Tim Finn Review: Backstreet Boys


The Backstreet Boys don’t consider their DNA Tour a reunion or a revival.

“Backstreet’s back” may be their motto but the strong insinuation at Saturday’s kinetic sold-out show at Sprint Center: We never went away and we’re not going anywhere soon.

For nearly 150 minutes, one of the most commercially successful boy bands in music history took a crowd of about 15,000 on a journey that revisited the group’s earliest hits but also focused most heavily on DNA, their ninth studio album, released in January—23 years after their debut.

The new material, rife with bright, brash melodies and gooey grooves, meshed easily with the old, but it was clear all night what the crowd, comprising mostly women ages 25 to 40, came to hear: The sounds of their girlhoods. They got what they came for, lavishly.


The Boys performed all night to pre-recorded music—no live band in sight—and with the help of some vocal additives, passing lead vox duties from one to another like a baton in a relay race.

Nonetheless, the vibe in the arena was electric throughout, including the consistent gales of high-pitched screaming, just like the old days.

The DNA theme was evident all night, even before the Boys took the stage. The opener was Baylee Littrell, 16, son of Backstreets’ Brian Littrell, proof, I suppose, that the music gene doesn’t fall far from the DNA tree.

Later in the show, the Boys talked warmly about their wives and families. All five are married, four with children. And Nick Carter, the youngest (39), announced he and his wife are soon expecting their second son.

During one interlude, Kevin Richardson greeted his wife, an Overland Park native, and all his relatives present. A loyal Chiefs fan, he recalled that they met back when Joe Montana was the Chiefs quarterback. Late in the show, he shed the long white jacket he was wearing to unveil a home Patrick Mahomes jersey, which ignited a widespread roar.

The show was a prolonged, loud spectacle replete with wardrobe changes and plenty of visuals: a satellite stage that levitated; bursts of flash pots and confetti; an enormous LED screen with a scoreboard motif that blasted a wild mix of videos and graphics; and a main stage embroidered with neon lights that changed colors regularly.

The set list comprised nearly three dozen songs, but they fudged on several, singing only the first verse and chorus or skipping a verse or two—not exactly medleys, but close to it.

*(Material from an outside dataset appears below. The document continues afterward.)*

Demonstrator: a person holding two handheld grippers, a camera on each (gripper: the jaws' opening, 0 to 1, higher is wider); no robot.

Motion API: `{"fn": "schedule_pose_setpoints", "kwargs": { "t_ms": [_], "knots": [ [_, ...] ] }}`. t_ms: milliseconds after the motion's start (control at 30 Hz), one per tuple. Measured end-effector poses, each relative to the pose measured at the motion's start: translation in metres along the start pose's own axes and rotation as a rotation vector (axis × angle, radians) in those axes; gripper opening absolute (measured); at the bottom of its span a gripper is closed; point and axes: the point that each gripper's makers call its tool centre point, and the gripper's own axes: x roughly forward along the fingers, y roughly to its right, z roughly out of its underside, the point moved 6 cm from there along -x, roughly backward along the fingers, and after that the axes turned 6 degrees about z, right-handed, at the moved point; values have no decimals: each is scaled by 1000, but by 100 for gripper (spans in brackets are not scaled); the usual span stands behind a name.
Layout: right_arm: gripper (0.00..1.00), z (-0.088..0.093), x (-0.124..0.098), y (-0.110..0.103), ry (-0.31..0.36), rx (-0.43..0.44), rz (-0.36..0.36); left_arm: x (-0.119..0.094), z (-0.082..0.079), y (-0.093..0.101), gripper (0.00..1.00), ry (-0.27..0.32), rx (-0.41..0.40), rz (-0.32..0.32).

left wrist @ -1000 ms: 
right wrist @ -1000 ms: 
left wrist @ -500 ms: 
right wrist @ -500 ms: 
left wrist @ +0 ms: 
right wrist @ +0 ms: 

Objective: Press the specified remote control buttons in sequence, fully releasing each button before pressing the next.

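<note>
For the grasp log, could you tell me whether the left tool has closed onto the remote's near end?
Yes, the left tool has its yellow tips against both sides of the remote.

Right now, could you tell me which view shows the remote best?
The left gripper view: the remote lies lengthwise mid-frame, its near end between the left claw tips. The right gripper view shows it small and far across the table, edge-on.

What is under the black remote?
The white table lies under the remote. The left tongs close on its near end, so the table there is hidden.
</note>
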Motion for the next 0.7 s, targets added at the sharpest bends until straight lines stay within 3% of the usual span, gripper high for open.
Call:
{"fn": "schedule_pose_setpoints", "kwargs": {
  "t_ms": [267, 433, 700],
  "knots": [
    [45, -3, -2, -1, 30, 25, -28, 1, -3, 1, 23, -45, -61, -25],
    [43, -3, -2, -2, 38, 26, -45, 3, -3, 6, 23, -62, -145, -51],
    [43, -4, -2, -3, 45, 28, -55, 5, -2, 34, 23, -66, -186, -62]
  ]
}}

To their credit, the Boys embraced their stations in life—40-ish husbands and dads who focus primarily on family. Their choreography showed adjustments to that, as well: Nothing too demanding that might pull a hamstring or strain a calf or Achilles’ heel. For the most part, the dancing was in-time and synchronized all night.

To no one’s surprise, the oldies prompted the loudest screams, the longest ovations and the heartiest sing-alongs, starting with Show Me the Meaning of Being Lonely, which came early in the set.


Likewise with the back-to-back Quit Playing Games With My Heart and As Long as You Love Me and then the two songs they performed on the elevated stage Don’t Wanna Lose You Now and I’ll Never Break Your Heart. All turned the crowd into one enormous chorale.

Amid the hits and favorites, some of the newer songs generated plenty of good times, including Don’t Go Breaking My Heart, one of the two encores.

They closed in a bigly way, ending the first set with two from the Millennium album: The One and then I Want It That Way, a ballad as tender as it is melodic.

For the encore, after Don’t Go Breaking My Heart, they sent the crowd into one more fit of nostalgia and euphoria with Larger Than Life, another jackhammer funk-pop tune with a mildly libidinous verse that is a salute to their fans, whose time “keeps us alive.”

Many of those fans have been doing it faithfully for nearly a quarter of a century, and, given the gusto they exhibited Saturday night, it doesn’t appear that they’ll be stopping any time soon.

SET LIST

Everyone; I Wanna Be With You; The Call; Don’t Want You Back; Nobody Else; New Love; Get Down (You’re the One for Me); Chateau; Show Me the Meaning of Being Lonely; Incomplete; Undone; More Than That; The Way It Was; Chances; Shape of My Heart; Drowning; Passionate; Quit Playing Games (With My Heart); As Long As You Love Me; No Place; Breathe; Don’t Wanna Lose You Now; I’ll Never Break  Your Heart; All I Have to Give; Everybody (Backstreet’s Back); We’ve Got It Goin’ On; It’s Gotta Be You; That’s The Way I Like It; Get Another Boyfriend; The One; I Want It That Way. Encore: Don’t Go Breaking My Heart; Larger Than Life.